* potential use after free in xfs_iomap_write_allocate()
@ 2014-02-10 10:36 Dan Carpenter
2014-02-10 14:21 ` Jeff Liu
0 siblings, 1 reply; 4+ messages in thread
From: Dan Carpenter @ 2014-02-10 10:36 UTC (permalink / raw)
To: xfs
There is a static checker warning in xfs_iomap_write_allocate(). It's
sort of old so probably it's a false positive.
fs/xfs/xfs_iomap.c:798 xfs_iomap_write_allocate()
warn: 'tp' was already freed.
fs/xfs/xfs_iomap.c
677
678 while (count_fsb != 0) {
There are some paths where if (count_fsb == 0) then "tp" is free.
679 /*
680 * Set up a transaction with which to allocate the
681 * backing store for the file. Do allocations in a
682 * loop until we get some space in the range we are
683 * interested in.

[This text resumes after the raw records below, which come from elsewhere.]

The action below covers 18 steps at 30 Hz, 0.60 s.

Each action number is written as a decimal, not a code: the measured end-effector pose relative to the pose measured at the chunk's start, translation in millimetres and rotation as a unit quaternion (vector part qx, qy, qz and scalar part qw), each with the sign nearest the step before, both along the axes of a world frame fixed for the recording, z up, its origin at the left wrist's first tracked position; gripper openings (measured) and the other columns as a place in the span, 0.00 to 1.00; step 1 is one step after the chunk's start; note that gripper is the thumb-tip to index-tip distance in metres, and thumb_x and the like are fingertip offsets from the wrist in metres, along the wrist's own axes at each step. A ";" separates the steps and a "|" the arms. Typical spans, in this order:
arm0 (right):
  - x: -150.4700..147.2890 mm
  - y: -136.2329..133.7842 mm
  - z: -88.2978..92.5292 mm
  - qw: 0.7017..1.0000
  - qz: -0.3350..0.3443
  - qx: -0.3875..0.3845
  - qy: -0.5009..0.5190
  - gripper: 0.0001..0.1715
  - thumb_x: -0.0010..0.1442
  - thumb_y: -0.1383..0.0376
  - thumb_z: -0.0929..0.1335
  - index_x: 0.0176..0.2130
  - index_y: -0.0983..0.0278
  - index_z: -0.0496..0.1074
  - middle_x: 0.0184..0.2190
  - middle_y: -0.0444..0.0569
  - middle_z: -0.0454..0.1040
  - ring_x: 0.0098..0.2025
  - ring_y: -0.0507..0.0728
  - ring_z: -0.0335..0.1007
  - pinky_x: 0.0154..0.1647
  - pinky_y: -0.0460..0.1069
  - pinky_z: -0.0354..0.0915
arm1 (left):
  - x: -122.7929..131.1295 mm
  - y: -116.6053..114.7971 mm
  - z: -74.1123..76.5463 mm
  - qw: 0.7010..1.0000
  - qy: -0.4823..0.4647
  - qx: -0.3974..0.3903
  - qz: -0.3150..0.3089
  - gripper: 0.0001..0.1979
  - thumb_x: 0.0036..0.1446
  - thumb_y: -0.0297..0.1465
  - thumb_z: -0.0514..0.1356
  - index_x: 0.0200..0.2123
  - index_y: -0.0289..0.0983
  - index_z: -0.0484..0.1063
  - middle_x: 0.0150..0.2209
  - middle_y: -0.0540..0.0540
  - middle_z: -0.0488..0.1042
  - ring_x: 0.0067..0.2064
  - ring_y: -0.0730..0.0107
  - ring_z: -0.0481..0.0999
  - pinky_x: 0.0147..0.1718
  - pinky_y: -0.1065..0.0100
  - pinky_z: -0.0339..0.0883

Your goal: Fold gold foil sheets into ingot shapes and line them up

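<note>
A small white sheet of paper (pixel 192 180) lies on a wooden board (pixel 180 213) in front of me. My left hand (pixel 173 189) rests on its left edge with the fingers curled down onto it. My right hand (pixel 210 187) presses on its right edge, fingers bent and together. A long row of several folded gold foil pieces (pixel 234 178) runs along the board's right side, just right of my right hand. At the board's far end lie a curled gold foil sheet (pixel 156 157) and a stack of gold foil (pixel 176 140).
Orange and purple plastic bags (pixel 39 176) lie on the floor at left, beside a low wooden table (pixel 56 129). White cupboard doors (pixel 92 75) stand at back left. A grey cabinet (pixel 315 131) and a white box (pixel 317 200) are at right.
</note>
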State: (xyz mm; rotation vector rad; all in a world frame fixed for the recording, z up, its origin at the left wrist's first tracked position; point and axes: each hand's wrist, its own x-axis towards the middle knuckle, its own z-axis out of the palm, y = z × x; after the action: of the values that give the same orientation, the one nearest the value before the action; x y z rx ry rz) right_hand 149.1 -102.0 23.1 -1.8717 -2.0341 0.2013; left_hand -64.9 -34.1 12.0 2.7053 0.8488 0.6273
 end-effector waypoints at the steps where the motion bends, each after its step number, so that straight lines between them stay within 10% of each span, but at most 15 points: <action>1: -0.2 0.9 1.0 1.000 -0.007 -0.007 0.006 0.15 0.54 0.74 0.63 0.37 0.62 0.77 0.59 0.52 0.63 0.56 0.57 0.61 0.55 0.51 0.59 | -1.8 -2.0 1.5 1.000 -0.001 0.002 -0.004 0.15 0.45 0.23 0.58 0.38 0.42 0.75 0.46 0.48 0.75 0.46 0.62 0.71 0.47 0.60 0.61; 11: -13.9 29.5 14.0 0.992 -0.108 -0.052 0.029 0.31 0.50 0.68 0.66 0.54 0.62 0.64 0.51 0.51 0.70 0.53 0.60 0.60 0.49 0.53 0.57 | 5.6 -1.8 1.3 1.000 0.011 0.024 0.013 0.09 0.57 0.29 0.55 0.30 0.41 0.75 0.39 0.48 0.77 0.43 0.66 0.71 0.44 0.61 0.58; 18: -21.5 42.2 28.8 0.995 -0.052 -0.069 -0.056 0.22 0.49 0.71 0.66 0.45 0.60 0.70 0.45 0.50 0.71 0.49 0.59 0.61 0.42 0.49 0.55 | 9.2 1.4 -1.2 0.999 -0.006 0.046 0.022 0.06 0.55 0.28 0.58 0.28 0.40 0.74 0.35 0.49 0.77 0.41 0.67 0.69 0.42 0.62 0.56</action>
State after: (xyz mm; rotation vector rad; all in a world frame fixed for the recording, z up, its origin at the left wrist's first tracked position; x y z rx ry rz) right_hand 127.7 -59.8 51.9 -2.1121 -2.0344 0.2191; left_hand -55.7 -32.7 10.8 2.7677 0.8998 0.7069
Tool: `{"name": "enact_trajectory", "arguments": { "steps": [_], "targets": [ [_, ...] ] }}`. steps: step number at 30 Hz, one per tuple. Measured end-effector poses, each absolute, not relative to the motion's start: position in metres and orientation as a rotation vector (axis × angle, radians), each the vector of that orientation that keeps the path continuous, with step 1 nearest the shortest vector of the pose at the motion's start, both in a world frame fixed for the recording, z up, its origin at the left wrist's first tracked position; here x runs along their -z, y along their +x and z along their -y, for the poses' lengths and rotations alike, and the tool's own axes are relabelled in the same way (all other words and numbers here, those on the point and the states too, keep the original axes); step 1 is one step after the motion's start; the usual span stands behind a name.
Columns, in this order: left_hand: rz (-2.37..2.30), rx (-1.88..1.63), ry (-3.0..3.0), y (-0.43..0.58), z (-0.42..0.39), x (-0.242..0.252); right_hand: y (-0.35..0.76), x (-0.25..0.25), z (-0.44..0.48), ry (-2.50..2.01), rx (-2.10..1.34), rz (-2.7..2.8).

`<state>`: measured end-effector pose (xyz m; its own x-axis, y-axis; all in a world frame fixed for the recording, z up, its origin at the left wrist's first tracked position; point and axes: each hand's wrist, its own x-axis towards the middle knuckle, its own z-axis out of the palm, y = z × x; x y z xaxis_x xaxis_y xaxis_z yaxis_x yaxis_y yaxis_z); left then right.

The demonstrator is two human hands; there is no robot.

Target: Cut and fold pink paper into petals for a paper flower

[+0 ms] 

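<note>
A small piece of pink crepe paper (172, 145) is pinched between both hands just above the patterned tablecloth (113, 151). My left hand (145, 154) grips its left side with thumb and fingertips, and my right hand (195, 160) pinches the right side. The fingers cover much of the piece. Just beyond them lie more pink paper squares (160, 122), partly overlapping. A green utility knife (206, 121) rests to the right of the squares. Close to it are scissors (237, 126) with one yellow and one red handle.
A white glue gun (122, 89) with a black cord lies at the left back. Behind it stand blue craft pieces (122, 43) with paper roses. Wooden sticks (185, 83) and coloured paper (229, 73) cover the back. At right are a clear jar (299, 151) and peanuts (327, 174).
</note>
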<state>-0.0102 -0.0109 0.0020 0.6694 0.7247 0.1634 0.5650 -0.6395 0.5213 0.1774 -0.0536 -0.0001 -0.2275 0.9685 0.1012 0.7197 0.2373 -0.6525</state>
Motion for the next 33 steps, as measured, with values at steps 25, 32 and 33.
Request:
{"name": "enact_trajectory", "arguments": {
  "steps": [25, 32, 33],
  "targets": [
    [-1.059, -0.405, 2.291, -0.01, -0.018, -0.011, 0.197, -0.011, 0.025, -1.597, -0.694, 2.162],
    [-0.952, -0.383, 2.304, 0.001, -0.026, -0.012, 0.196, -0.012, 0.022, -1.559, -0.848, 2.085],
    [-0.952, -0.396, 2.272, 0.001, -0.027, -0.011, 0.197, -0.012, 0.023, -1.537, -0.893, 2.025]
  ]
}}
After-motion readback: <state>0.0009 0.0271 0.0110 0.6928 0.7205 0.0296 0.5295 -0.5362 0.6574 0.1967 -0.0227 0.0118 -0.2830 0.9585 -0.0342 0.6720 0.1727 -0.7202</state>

The other space that might be allocated
684 * is in the delayed allocation extent on which we sit
685 * but before our buffer starts.
686 */
687
688 nimaps = 0;
689 while (nimaps == 0) {
690 tp = xfs_trans_alloc(mp, XFS_TRANS_STRAT_WRITE);
691 tp->t_flags |= XFS_TRANS_RESERVE;
692 nres = XFS_EXTENTADD_SPACE_RES(mp, XFS_DATA_FORK);
693 error = xfs_trans_reserve(tp, &M_RES(mp)->tr_write,
694 nres, 0);
695 if (error) {
696 xfs_trans_cancel(tp, 0);
697 return XFS_ERROR(error);
698 }
699 xfs_ilock(ip, XFS_ILOCK_EXCL);
700 xfs_trans_ijoin(tp, ip, 0);
701
702 xfs_bmap_init(&free_list, &first_block);
703
704 /*
705 * it is possible that the extents have changed since
706 * we did the read call as we dropped the ilock for a
707 * while. We have to be careful about truncates or hole
708 * punchs here - we are not allowed to allocate
709 * non-delalloc blocks here.
710 *
711 * The only protection against truncation is the pages
712 * for the range we are being asked to convert are
713 * locked and hence a truncate will block on them
714 * first.
715 *
716 * As a result, if we go beyond the range we really
717 * need and hit an delalloc extent boundary followed by
718 * a hole while we have excess blocks in the map, we
719 * will fill the hole incorrectly and overrun the
720 * transaction reservation.
721 *
722 * Using a single map prevents this as we are forced to
723 * check each map we look for overlap with the desired
724 * range and abort as soon as we find it. Also, given
725 * that we only return a single map, having one beyond
726 * what we can return is probably a bit silly.
727 *
728 * We also need to check that we don't go beyond EOF;
729 * this is a truncate optimisation as a truncate sets
730 * the new file size before block on the pages we
731 * currently have locked under writeback. Because they
732 * are about to be tossed, we don't need to write them
733 * back....
734 */
735 nimaps = 1;
736 end_fsb = XFS_B_TO_FSB(mp, XFS_ISIZE(ip));
737 error = xfs_bmap_last_offset(NULL, ip, &last_block,
738 XFS_DATA_FORK);
739 if (error)
740 goto trans_cancel;
741
742 last_block = XFS_FILEOFF_MAX(last_block, end_fsb);
743 if ((map_start_fsb + count_fsb) > last_block) {
744 count_fsb = last_block - map_start_fsb;
745 if (count_fsb == 0) {
746 error = EAGAIN;
747 goto trans_cancel;
748 }
749 }
750
751 /*
752 * From this point onwards we overwrite the imap
753 * pointer that the caller gave to us.
754 */
755 error = xfs_bmapi_write(tp, ip, map_start_fsb,
756 count_fsb,
757 XFS_BMAPI_STACK_SWITCH,
758 &first_block, 1,
759 imap, &nimaps, &free_list);
760 if (error)
761 goto trans_cancel;
762
763 error = xfs_bmap_finish(&tp, &free_list, &committed);
764 if (error)
765 goto trans_cancel;
766
767 error = xfs_trans_commit(tp, XFS_TRANS_RELEASE_LOG_RES);
768 if (error)
769 goto error0;
The call to xfs_trans_commit() frees "tp".
770
771 xfs_iunlock(ip, XFS_ILOCK_EXCL);
772 }
773
774 /*
775 * See if we were able to allocate an extent that
776 * covers at least part of the callers request
777 */
778 if (!(imap->br_startblock || XFS_IS_REALTIME_INODE(ip)))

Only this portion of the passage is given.